2. It's not necessarily an improvement on simpler methods.

If you had just made a prediction based on the average of each swing state poll over the last week or so, you'd have probably made the same call in every case except Florida. Are further refinements to that simple "take the polls at face value" model actually improvements, or just epicycles? Beats me, but the answer is not obvious.

 

These two objections are pretty minor in the grand scheme of things, and I reiterate that I'm a big fan of statistical methods in politics, and with those caveats also a fan of Nate's work with them. It's nice to see computational statistics get its day in the sun, even if just once in four years.

More like this

It might not be academic science, but it's still science (if it's repeatable).
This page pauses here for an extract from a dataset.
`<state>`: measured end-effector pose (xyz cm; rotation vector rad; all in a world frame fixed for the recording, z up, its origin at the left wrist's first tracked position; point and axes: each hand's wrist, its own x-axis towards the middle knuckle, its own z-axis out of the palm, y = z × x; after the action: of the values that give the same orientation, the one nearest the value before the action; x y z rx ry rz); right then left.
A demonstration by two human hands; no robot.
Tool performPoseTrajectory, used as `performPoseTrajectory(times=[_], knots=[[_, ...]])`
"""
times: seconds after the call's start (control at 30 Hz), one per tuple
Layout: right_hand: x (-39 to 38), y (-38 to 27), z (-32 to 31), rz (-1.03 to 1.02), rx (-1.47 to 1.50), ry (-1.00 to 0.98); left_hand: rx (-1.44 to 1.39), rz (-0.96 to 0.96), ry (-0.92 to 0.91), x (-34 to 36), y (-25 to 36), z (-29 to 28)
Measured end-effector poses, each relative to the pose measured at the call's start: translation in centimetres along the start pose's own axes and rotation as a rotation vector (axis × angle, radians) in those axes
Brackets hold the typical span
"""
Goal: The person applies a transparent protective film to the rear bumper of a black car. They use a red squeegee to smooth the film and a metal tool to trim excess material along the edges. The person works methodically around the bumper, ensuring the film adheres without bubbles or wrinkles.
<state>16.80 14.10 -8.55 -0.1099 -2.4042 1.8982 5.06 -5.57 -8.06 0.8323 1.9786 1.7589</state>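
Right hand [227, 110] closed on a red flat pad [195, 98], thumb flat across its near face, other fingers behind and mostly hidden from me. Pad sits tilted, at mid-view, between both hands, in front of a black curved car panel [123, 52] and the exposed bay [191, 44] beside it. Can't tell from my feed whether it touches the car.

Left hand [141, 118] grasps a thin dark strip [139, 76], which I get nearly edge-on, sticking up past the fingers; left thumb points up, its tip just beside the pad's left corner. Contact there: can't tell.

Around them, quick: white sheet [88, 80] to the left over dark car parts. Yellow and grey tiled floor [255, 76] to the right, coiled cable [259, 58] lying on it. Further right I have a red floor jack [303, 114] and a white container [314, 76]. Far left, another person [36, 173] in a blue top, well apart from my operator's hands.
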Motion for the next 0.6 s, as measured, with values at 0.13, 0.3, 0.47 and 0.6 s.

Whether you publish your methods for review does not influence that fact. By your definition, 90% of science done in industry wouldn't be science.

But we do have more tests than presidential elections. Silver correctly called the Tea Party wave in 2010. However, two of his Senate calls were wrong: he rated Montana as leaning Republican (Tester, the Democratic incumbent, won) and North Dakota as solidly Republican (not called yet, but Heitkamp, the Democrat defending an open seat, is up by a percentage point with all of the votes counted).

OTOH, Silver seems to assume some significant degree of correlation between different states, which is almost certainly true. One of the ways opinion polls can go wrong is incorrectly modeling the likely voter turnout (this seems to have been a particular issue for Gallup and Rasmussen this cycle). If Pollster X's LV model for Ohio underpredicts minority voter turnout, there are probably similar issues with their LV models for Florida and North Carolina. Thus Silver had larger error bars on his prediction than, for instance, Sam Wang of the Princeton Election Consortium. Even on Election Day Silver was giving Romney an 8% or so chance of winning. Wang, who seems to neglect correlation between states, got an Obama win probability approaching 100% (the probability that enough marginal Obama states were off by enough to swing the result became vanishingly small). OTOH, Wang did correctly call the Senate result.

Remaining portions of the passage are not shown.